We’re loving the video for ‘Cat Lady’ – can you tell us a bit about the inspiration behind it?
Well the song itself is examining the concept of the “cat lady”, described by Wikipedia as: “A cat lady is a cultural archetype or a stock character, often depicted as a single woman, a middle-aged or elderly spinster, who owns many pet cats. The term can be considered pejorative, though it is sometimes embraced.”
We wrote the song to explore the idea that these ladies are not necessarily lonely and/or victims of their own madness, but instead have private knowledge and secrets that they have no wish to impart. They reject society because they are of a superior habit. In this case, the cat lady is a killer who has stuffed some men in order to enjoy their company. Perhaps they were simply too irritating in their previous incarnation? She lives alone and is captured by her inward fantasies of being a cat goddess / table dancer. And why not? With the help of the notorious Lou Smith, we all had a perfectly marvellous time prancing around in cat costumes and doing pelvic thrusts under the disco lights at the Windmill Brixton, where the dance shots were filmed. Roald Dahl’s most excellent story ‘The Landlady’ also had a significant contribution.
As we’re a new music focused site, are there any other new/upcoming bands or artists you’d suggest we check out?
Sex Cells are just amazing. We invited them to play at our album launch and were blown away. We love the dynamic between them on stage.
Melt Dunes create a psyche sonic experience that is cathedral sized whilst being low down and dirty. We’ve played on the same bill a couple of times and there are moments when it feels like you can’t believe that these sounds are actually happening in front of you. It’s immense.
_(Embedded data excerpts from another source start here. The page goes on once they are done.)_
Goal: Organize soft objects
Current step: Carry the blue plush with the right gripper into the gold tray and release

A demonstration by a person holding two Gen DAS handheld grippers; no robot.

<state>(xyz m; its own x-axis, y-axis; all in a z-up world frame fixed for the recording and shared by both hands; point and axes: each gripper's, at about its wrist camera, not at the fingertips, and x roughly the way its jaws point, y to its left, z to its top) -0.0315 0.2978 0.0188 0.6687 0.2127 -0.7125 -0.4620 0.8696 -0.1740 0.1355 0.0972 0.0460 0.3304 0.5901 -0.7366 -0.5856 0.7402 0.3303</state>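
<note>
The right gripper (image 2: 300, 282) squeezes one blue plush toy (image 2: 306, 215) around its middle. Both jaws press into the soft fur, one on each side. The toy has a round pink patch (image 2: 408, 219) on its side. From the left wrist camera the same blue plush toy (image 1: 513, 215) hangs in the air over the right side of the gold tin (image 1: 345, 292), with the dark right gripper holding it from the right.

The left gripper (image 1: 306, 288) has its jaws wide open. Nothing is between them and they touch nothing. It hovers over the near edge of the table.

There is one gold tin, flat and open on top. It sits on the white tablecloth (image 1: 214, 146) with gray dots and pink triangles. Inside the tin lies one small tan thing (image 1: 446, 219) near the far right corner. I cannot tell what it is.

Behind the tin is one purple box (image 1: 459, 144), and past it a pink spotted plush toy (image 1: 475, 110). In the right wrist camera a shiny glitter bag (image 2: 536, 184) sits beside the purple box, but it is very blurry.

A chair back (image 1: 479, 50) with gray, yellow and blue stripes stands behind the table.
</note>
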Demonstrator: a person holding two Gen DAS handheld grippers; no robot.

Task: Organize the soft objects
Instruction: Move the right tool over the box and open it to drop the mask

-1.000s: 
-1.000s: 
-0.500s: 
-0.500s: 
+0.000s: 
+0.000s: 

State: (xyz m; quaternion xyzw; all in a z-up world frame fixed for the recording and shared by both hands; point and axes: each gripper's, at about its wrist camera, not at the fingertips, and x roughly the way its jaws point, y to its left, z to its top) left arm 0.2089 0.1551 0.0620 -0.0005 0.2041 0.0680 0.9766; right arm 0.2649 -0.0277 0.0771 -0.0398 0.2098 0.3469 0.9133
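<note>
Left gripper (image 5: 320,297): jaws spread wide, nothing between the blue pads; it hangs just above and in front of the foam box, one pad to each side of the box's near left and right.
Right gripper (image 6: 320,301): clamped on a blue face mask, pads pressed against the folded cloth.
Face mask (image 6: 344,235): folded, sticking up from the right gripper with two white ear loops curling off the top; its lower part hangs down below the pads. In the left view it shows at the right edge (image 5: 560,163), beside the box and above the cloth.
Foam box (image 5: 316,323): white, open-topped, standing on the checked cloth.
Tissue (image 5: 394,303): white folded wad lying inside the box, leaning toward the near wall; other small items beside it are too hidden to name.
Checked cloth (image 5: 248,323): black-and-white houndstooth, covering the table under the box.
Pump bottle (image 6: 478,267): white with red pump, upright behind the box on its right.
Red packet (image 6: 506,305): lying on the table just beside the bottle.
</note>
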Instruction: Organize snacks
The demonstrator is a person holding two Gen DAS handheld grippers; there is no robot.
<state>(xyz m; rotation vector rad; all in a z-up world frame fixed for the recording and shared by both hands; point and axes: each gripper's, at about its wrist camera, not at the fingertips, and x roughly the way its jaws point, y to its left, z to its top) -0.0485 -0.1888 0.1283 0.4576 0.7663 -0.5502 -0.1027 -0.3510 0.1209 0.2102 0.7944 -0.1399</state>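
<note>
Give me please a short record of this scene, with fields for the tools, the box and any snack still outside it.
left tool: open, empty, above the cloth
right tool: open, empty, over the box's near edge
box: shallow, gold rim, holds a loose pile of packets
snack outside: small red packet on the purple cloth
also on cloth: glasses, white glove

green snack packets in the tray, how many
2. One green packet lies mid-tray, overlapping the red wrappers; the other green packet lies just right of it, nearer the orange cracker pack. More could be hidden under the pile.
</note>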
ARXX were were the other support band when we did the show with PINS in Brighton recently. There are only two of them (Hannah on guitar & Clara on drums), but they sound like a full band and have excellent vocals. These women know how to rock!
No Friendz. Their frontman Angus Steakhouse is such a talented musician, as well as being an amazing performer on stage. We just released a split 7” single with them on Trashmouth Records and will play with them at the Trashmouth Christmas Party at the Windmill in December.
And, as we near the end of the year, what’s on the horizon for Madonnatron in 2018?
We are currently in the process of recording our second record with Liam and Luke at Trashmouth Records. They are really good at what they do, and are completely about the music. We are also gearing up for a UK headline tour in Spring of 2018 and hope to leave our audial residue in music venues across the land. Irrespective of this, it is fairly safe to say that we have quite frankly, no idea what the future holds for the Tron… a ban from the Vatican most likely.
Madonnatron, the eponymous debut album, is out now via Trashmouth Records.